> _Directions_
Return the listing below unchanged, but without pictures.

(Data extract Opens)

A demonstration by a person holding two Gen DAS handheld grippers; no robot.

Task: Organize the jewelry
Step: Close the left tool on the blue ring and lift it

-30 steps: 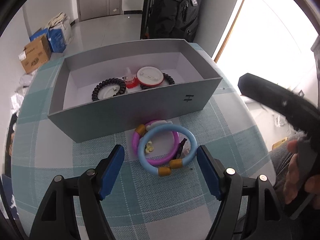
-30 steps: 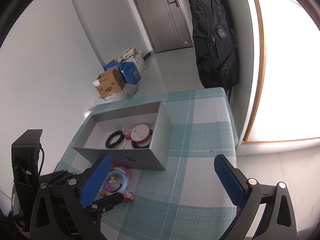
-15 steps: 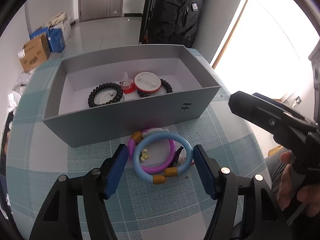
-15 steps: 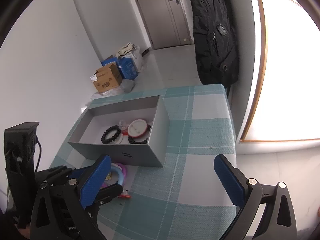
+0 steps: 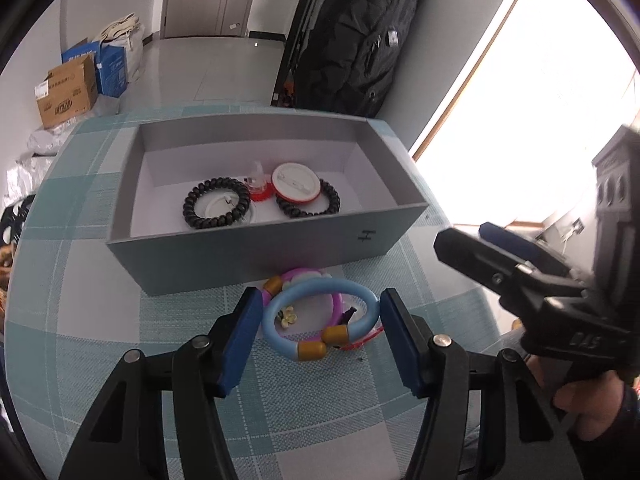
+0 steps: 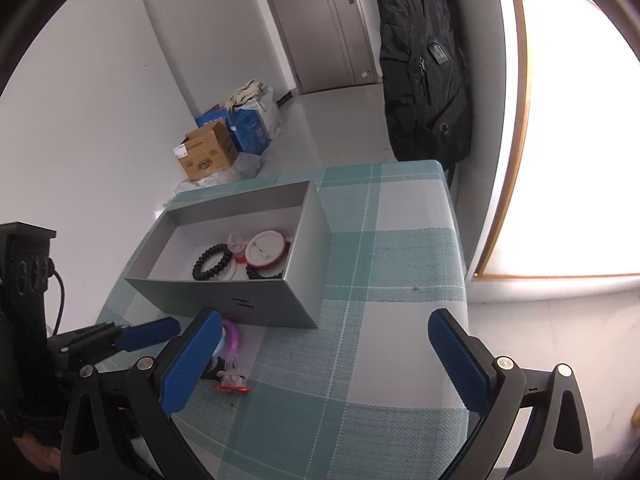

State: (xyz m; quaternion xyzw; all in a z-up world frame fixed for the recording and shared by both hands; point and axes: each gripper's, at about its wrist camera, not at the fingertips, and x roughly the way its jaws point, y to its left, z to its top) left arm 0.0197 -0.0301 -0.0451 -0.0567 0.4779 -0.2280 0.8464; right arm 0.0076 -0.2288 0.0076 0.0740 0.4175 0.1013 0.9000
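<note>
A light blue bangle [image 5: 362, 294] with tan beads lies on a purple bangle [image 5: 337, 309] on the checked tablecloth, just in front of the grey box [image 5: 256, 252]. My left gripper [image 5: 320, 336] is open, its blue pads on either side of the blue bangle, not touching it. The box holds two black bead bracelets [image 5: 216, 206], a red-rimmed round badge [image 5: 296, 183] and a small clear and red piece [image 5: 258, 186]. My right gripper [image 6: 324, 364] is open and empty above the table, right of the bangles [image 6: 231, 340]. A small red clip [image 6: 232, 387] lies by them.
The table's right edge [image 6: 460, 264] drops off beside a bright window. A black backpack [image 6: 424, 56] hangs beyond the far edge. Cardboard and blue boxes [image 6: 208, 152] sit on the floor. The right gripper's body [image 5: 560, 292] shows at the right of the left wrist view.
My left gripper has moved forward and its jaws have narrowed, so the pads now flank the blue bangle closely. The right gripper has shifted slightly nearer the left one.
</note>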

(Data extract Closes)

> _The answer_
A demonstration by a person holding two Gen DAS handheld grippers; no robot.

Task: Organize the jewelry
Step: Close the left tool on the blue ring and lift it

-30 steps: 
-30 steps: 
-15 steps: 
-15 steps: 
+0 steps: 
+0 steps: 

State: (xyz m; quaternion xyzw; all in a z-up world frame fixed for the recording and shared by both hands; point and axes: each gripper's, at about its wrist camera, not at the fingertips, and x roughly the way its jaws point, y to its left, z to its top) left arm 0.0197 -0.0301 -0.0451 -0.0567 0.4779 -0.2280 0.8464; right arm 0.0076 -0.2288 0.0076 0.0740 0.4175 0.1013 0.9000
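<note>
A light blue bangle [image 5: 362, 294] with tan beads lies on a purple bangle [image 5: 337, 309] on the checked tablecloth, just in front of the grey box [image 5: 256, 252]. My left gripper [image 5: 320, 336] is open, its blue pads on either side of the blue bangle, not touching it. The box holds two black bead bracelets [image 5: 216, 206], a red-rimmed round badge [image 5: 296, 183] and a small clear and red piece [image 5: 258, 186]. My right gripper [image 6: 324, 364] is open and empty above the table, right of the bangles [image 6: 231, 340]. A small red clip [image 6: 232, 387] lies by them.
The table's right edge [image 6: 460, 264] drops off beside a bright window. A black backpack [image 6: 424, 56] hangs beyond the far edge. Cardboard and blue boxes [image 6: 208, 152] sit on the floor. The right gripper's body [image 5: 560, 292] shows at the right of the left wrist view.
My left gripper has moved forward and its jaws have narrowed, so the pads now flank the blue bangle closely. The right gripper has shifted slightly nearer the left one.
</note>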

This response contains the complete answer.